● **Task requirements**
Filter the data for "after" and copy matching lines.

--------------------

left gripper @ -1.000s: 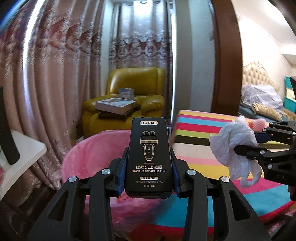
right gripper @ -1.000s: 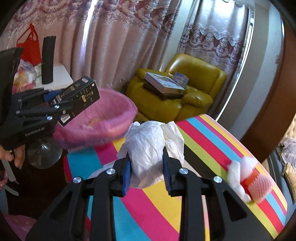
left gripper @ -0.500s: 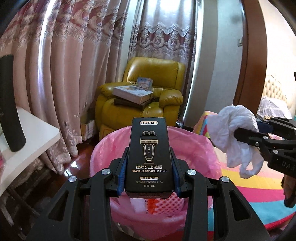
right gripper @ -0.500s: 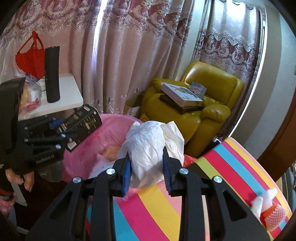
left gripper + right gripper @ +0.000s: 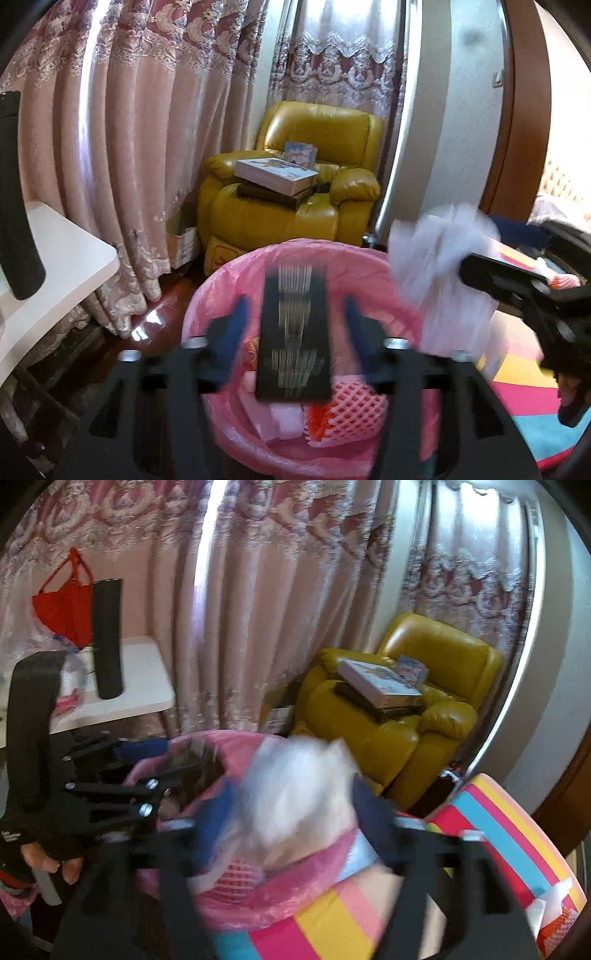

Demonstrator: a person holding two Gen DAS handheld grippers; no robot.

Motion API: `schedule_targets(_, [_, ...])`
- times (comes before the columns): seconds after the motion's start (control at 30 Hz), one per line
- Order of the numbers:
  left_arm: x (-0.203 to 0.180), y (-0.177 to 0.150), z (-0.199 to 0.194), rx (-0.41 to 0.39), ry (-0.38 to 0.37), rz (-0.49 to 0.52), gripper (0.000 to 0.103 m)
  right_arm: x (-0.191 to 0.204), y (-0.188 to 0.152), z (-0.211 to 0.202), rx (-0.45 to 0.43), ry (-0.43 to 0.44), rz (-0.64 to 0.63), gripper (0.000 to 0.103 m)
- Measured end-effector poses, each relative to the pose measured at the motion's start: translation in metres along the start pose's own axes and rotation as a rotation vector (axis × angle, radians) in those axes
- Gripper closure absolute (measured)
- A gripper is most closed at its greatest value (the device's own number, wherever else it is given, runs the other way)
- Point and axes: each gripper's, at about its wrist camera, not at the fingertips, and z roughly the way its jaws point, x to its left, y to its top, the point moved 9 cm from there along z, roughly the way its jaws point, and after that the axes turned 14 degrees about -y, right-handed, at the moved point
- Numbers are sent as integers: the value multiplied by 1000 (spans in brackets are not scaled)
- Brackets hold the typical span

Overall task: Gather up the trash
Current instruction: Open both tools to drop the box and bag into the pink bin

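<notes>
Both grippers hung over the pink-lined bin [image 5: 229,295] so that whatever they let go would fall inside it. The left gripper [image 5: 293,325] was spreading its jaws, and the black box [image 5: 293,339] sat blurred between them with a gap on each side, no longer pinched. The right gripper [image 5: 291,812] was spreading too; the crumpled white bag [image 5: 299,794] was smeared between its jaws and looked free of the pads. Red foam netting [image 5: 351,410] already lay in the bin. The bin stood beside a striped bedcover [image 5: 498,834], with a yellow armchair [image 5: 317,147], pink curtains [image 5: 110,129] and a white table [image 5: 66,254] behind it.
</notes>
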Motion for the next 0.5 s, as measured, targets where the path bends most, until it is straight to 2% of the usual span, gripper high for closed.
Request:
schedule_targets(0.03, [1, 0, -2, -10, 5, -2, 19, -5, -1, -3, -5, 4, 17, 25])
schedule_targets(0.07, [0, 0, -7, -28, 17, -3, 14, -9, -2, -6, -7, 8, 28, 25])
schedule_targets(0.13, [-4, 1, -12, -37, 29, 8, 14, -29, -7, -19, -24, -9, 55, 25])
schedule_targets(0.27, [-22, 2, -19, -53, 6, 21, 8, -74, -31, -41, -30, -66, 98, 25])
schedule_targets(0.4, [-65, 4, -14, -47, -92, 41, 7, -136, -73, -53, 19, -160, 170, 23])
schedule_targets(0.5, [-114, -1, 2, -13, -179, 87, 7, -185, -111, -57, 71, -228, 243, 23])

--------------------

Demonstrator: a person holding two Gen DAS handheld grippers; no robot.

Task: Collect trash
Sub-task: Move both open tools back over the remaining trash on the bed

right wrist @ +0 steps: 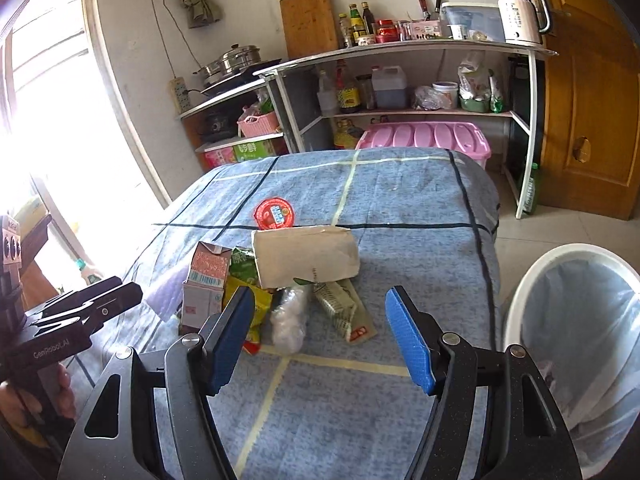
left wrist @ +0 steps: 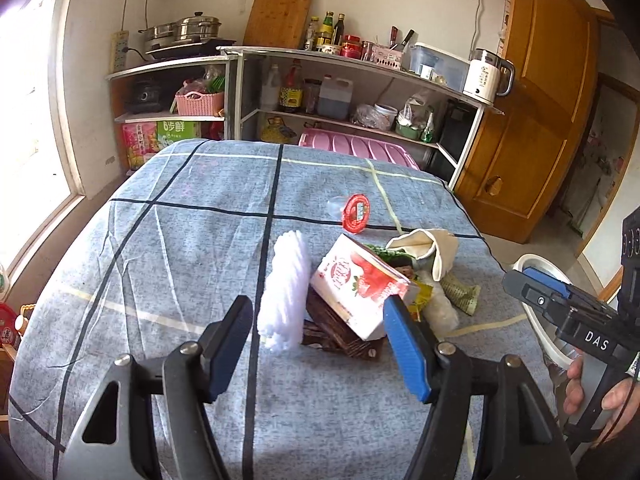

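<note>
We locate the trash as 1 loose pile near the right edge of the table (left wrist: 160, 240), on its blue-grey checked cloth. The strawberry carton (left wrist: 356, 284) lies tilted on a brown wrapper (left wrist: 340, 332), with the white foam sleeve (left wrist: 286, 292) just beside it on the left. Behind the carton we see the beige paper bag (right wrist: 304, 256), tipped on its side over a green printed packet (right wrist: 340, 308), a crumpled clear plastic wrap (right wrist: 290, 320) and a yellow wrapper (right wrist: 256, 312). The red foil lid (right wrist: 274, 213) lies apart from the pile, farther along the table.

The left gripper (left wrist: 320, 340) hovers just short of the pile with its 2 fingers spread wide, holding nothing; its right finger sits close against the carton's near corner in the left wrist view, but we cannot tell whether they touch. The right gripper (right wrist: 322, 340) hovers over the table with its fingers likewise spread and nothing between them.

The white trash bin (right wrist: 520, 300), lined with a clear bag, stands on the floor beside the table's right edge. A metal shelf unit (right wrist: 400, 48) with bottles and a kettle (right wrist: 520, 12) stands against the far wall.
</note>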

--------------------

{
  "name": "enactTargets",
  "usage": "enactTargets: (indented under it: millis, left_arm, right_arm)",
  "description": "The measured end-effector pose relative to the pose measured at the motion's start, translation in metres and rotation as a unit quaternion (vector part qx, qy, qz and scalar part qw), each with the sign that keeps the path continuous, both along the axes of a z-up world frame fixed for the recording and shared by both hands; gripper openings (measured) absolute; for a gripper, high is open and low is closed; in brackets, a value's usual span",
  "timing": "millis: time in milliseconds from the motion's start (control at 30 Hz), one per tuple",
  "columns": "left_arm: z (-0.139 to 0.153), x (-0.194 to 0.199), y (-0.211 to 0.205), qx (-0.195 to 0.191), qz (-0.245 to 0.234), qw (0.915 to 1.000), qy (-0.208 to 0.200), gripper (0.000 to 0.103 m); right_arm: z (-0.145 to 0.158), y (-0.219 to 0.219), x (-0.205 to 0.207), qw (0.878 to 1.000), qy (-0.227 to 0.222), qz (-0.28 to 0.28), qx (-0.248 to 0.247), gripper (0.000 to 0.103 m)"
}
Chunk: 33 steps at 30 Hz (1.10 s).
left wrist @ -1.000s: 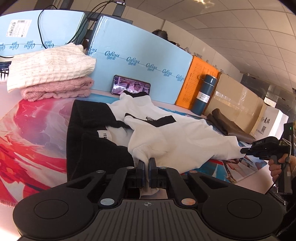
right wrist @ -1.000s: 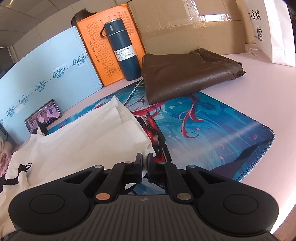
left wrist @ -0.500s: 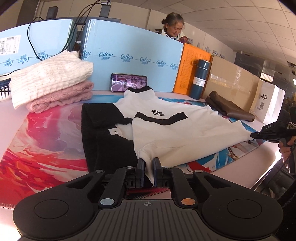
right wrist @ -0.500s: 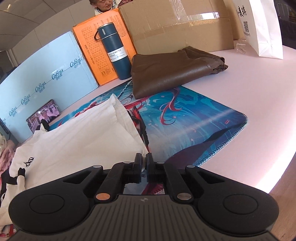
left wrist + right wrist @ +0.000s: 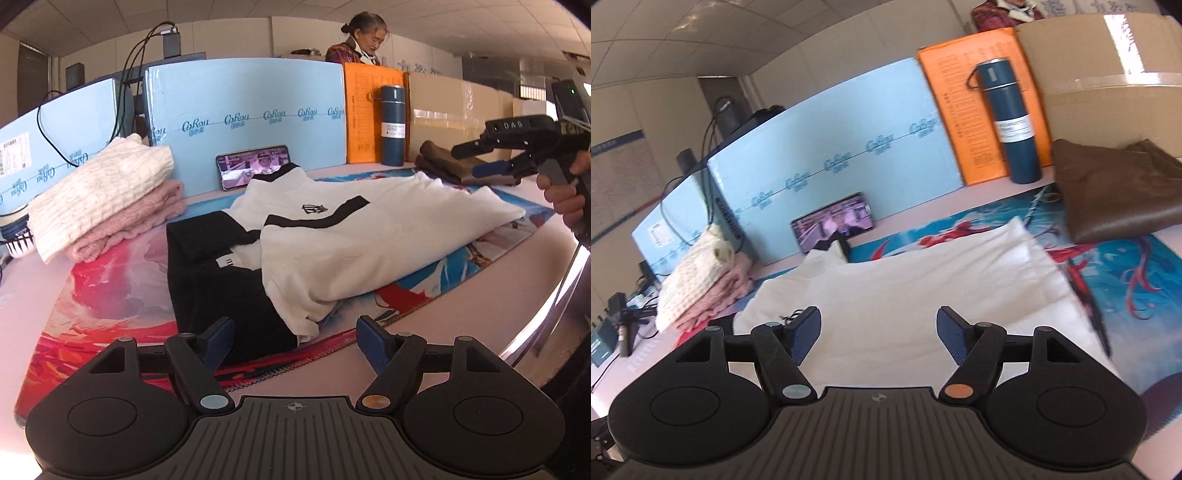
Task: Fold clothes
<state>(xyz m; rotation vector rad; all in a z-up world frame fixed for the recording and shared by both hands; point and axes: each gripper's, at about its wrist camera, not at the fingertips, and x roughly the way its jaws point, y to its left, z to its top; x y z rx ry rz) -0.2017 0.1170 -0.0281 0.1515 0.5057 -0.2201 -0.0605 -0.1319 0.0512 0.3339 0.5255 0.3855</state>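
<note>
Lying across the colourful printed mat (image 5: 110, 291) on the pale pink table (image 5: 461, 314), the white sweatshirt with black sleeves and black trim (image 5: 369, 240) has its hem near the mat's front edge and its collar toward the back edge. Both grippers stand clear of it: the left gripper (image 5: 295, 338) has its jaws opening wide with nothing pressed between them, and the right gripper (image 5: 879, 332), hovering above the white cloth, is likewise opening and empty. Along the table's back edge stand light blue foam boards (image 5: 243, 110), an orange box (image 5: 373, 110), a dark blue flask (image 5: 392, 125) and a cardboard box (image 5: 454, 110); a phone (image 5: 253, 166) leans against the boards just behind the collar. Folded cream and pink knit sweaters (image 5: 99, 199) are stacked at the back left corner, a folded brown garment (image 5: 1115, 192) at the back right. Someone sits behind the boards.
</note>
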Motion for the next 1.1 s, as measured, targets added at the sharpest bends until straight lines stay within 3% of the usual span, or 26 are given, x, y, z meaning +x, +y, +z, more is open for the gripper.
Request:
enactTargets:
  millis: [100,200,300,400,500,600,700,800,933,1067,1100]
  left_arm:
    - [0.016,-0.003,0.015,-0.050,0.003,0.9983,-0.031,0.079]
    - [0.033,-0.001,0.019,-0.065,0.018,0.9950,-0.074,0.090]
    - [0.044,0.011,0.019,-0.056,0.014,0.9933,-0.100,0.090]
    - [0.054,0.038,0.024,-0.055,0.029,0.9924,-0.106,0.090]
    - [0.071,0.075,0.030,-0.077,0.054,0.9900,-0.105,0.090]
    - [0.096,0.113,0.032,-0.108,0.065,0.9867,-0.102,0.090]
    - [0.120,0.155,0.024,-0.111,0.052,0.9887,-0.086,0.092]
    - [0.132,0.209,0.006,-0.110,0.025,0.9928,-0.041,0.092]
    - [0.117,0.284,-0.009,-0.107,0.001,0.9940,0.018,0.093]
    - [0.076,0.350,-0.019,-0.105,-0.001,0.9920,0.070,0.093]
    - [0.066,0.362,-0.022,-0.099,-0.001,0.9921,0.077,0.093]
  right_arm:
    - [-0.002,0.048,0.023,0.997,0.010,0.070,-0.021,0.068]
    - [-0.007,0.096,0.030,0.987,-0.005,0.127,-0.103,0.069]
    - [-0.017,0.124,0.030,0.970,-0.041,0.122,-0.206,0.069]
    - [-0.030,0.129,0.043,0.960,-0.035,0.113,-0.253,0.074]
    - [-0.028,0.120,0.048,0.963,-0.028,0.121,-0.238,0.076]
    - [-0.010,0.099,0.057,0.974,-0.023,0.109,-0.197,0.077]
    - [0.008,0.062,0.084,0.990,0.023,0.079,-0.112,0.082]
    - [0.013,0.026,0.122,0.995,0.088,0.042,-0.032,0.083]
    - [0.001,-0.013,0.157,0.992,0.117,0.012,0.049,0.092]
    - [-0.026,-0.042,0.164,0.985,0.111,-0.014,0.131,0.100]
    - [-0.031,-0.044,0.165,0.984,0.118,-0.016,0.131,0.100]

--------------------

● **Expected answer**
- times (comes before the columns): seconds after the motion's start (control at 30 Hz), one per line
- Point and axes: each gripper's, at about its wrist camera, not at the fingertips, and z roughly the way its jaws point, x to its left, y to its top, the point moved 9 cm from there along z, roughly the way its jaws point, and after that the axes turned 14 degrees about -y, right-handed, at the moved point

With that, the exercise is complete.